Task to carry out
This exercise calls for the line with "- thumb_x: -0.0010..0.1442", the line with "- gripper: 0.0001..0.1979", and all lines between them in the material below, output exactly and with no other lines.

(Stored data Opens)

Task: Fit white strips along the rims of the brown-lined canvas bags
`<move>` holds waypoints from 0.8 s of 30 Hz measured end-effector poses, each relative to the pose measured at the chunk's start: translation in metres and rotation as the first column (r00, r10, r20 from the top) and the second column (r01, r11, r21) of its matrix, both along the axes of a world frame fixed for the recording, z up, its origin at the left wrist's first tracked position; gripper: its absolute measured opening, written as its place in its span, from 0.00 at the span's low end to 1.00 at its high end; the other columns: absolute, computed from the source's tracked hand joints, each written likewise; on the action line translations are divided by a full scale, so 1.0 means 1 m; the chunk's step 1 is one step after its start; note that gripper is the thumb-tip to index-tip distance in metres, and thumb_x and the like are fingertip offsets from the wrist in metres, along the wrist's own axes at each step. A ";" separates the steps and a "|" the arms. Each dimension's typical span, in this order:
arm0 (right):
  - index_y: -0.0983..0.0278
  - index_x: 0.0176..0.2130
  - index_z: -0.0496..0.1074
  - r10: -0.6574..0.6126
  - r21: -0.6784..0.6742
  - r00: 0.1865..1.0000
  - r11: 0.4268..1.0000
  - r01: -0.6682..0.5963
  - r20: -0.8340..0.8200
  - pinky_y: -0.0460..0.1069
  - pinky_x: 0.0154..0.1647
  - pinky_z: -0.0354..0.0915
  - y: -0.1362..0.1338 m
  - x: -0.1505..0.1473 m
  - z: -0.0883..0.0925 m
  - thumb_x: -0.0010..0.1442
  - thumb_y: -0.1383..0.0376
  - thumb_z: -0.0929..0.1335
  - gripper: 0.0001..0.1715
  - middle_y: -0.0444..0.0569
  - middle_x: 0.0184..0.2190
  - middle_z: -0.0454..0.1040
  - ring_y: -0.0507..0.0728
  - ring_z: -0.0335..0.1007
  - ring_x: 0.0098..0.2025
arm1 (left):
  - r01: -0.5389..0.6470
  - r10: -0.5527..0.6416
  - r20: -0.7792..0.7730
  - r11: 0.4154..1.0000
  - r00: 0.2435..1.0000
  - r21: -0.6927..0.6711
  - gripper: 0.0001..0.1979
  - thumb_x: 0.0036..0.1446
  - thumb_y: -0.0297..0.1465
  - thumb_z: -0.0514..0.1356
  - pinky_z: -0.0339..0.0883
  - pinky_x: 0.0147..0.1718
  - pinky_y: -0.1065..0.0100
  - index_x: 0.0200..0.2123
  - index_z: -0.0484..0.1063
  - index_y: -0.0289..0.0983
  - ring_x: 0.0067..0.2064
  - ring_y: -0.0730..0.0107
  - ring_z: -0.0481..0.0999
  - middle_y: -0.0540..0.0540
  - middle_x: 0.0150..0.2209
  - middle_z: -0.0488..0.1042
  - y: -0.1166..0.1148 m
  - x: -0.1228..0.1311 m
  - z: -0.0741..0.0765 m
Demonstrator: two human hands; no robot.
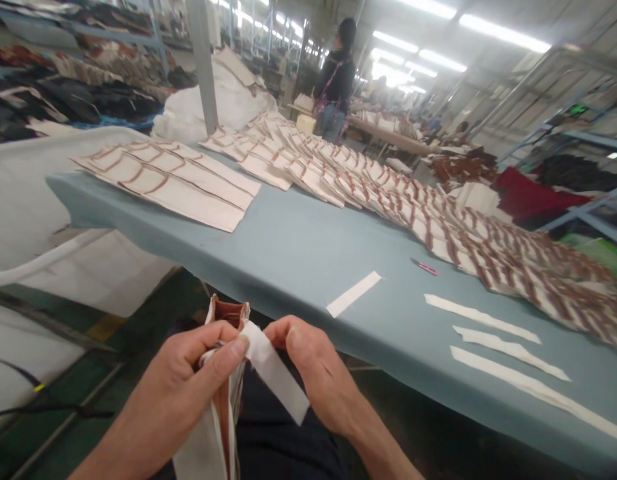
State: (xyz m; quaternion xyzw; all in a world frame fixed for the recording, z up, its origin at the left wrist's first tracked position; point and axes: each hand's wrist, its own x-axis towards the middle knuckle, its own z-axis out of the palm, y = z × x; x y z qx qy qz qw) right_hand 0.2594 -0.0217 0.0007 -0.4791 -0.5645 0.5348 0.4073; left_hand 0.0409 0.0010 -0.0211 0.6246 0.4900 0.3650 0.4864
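Note:
Above my lap, my left hand (pixel 188 383) pinches a folded off-white fabric piece (pixel 202 440) with brown edging and a brown inside. Its thumb also presses one end of a short white strip (pixel 278 377) against the top edge of that piece. The strip's other end hangs down to the right. My right hand (pixel 321 373) is curled at the strip's upper edge, thumb and forefinger closed on it; its other fingertips are partly hidden. Just beyond the hands, another short white strip (pixel 354 294) lies on the blue-grey table (pixel 288 247).
Overlapping cream panels with brown stripes (pixel 368 180) run along the table's far side; more panels (pixel 173 180) lie at left. A pink thread snipper (pixel 425 267) and longer white strips (pixel 483 319) are at right. A white bin (pixel 103 267) stands left. A person (pixel 334 80) stands behind.

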 end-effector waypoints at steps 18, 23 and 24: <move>0.60 0.37 0.70 -0.026 -0.237 0.942 0.970 -0.057 -0.334 0.45 0.24 0.47 -0.007 -0.022 -0.001 0.62 0.28 0.80 0.42 0.33 0.22 0.60 0.47 0.47 0.23 | -0.129 0.142 0.072 0.978 0.987 -0.166 0.26 0.69 0.58 0.65 0.55 0.13 0.73 0.32 0.79 0.43 0.18 0.71 0.62 0.57 0.18 0.66 -0.016 -0.018 0.001; 0.60 0.37 0.70 -0.047 -0.218 0.923 0.975 -0.041 -0.383 0.44 0.23 0.48 -0.005 -0.026 0.001 0.63 0.30 0.81 0.40 0.33 0.22 0.62 0.46 0.48 0.23 | -0.085 0.083 -0.037 0.996 0.996 -0.027 0.31 0.75 0.60 0.58 0.68 0.20 0.71 0.34 0.83 0.42 0.23 0.65 0.75 0.53 0.22 0.78 -0.018 -0.017 0.003; 0.59 0.36 0.69 -0.071 -0.210 0.905 0.978 -0.021 -0.420 0.44 0.23 0.47 -0.003 -0.026 0.003 0.63 0.31 0.81 0.39 0.32 0.21 0.61 0.46 0.47 0.22 | -0.094 0.096 -0.068 0.995 0.993 0.023 0.30 0.74 0.59 0.59 0.71 0.22 0.70 0.34 0.85 0.43 0.24 0.64 0.77 0.52 0.24 0.80 -0.016 -0.016 0.002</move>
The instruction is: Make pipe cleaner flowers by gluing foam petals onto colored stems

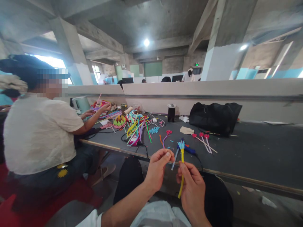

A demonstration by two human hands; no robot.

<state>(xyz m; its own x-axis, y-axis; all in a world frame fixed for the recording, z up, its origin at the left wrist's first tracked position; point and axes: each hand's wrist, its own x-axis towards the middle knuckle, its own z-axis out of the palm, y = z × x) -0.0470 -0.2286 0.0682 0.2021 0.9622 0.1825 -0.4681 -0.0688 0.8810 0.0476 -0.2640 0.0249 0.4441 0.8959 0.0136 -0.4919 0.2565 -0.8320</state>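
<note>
My right hand (193, 190) pinches a yellow straw (181, 176) that stands upright, with a frayed blue tuft (181, 145) at its top. A light blue straw piece (174, 159) slants down beside it, touching the tuft. My left hand (157, 168) is closed just left of the straws, its fingertips pressed together near the light blue piece; what it grips is too small to name. Both hands hover over my lap at the near edge of the dark table (248, 154).
A heap of coloured straws (136, 126) lies on the table, with red-tipped sticks (203, 138), a black bag (214, 118) and a black cup (171, 113). A person in a white shirt (38, 132) sits at left, handling craft pieces. A low wall (189, 94) backs the table.
</note>
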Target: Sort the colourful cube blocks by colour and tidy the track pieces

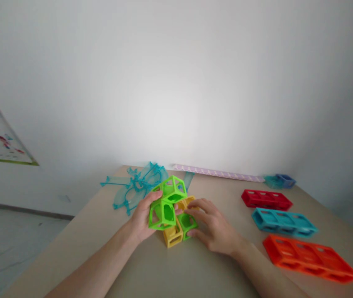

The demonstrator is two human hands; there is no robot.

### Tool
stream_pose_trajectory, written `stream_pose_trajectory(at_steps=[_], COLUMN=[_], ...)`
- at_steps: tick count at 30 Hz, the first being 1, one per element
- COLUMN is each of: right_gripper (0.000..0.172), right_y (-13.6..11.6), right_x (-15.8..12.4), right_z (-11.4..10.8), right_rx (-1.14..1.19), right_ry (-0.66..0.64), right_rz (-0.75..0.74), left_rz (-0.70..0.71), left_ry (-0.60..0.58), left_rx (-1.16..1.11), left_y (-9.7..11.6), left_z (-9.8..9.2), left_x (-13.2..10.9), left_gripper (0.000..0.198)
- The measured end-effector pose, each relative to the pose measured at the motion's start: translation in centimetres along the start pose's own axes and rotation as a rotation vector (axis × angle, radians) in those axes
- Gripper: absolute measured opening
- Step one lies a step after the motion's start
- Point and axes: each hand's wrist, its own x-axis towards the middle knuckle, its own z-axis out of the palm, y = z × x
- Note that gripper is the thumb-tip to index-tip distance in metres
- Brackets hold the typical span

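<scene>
Bright green hollow cube blocks [162, 214], joined together, are gripped by my left hand [144, 215], its thumb on their left side. Below and behind them sit yellow hollow blocks [173, 235], partly covered by the green ones. Another green block [188, 223] lies against the yellow ones on the right. My right hand [215, 225] has its fingers curved around the right side of this block, with thumb and fingertips at its edges. Whether the green and yellow parts are all joined cannot be made out.
Red [266, 199], teal [283, 222] and orange [309, 257] three-cell blocks lie at the right. Translucent teal pieces [139, 184] are heaped at the back left. A patterned purple strip [218, 171] runs along the wall; a blue block [285, 180] sits back right.
</scene>
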Motion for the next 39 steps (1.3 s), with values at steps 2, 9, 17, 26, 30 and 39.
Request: stream_pose_trajectory(at_steps=[2, 9, 17, 26, 30, 39], right_gripper=[0.040, 0.020, 0.026, 0.041, 0.039, 0.022], right_y=[0.0, -0.6, -1.5, -1.6, -1.9, -3.0], right_x=[0.0, 0.5, 0.4, 1.0, 1.7, 1.5], right_z=[0.3, 1.0, 1.8, 3.0, 3.0, 3.4], right_rx=[-0.021, -0.018, 0.359, 0.942, 1.277, 1.434], right_ry=[0.009, 0.038, 0.347, 0.754, 0.757, 0.666], right_rz=[-0.017, -0.024, 0.224, 0.648, 0.592, 0.499], left_rz=[-0.017, -0.006, -0.014, 0.046, 0.100, 0.027], left_ry=[0.030, 0.081, 0.095, -0.021, -0.053, -0.176], left_rx=[-0.015, -0.028, 0.005, 0.005, 0.002, 0.048], left_y=[-0.3, -0.4, 0.0, 0.3, 0.5, -0.7], left_z=[0.1, 0.1, 0.2, 0.2, 0.2, 1.2], left_x=[0.2, 0.5, 0.3, 0.0, -0.1, -0.6], left_gripper=[0.022, 0.020, 0.020, 0.029, 0.039, 0.026])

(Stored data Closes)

Solution
  - thumb_x: -0.0010..0.1442
  - thumb_y: -0.1383..0.0376
  - thumb_z: -0.0929..0.1335
  - gripper: 0.0001..0.1715
  - middle_y: -0.0444..0.0569
  - middle_x: 0.0184..0.2190
  - middle_z: -0.0454..0.1040
  - ring_y: -0.0507..0.0728
  - ring_z: -0.0335..0.1007
  - ring_x: 0.0098..0.2025
arm1 (left):
  - r01: -0.5389..0.6470
  - r10: -0.5527..0.6416
  - r20: -0.7792..0.7730
  - r11: 0.4154..1.0000
  - r00: 0.2435..1.0000
  - r21: -0.6927..0.6711
  - gripper: 0.0001..0.1979

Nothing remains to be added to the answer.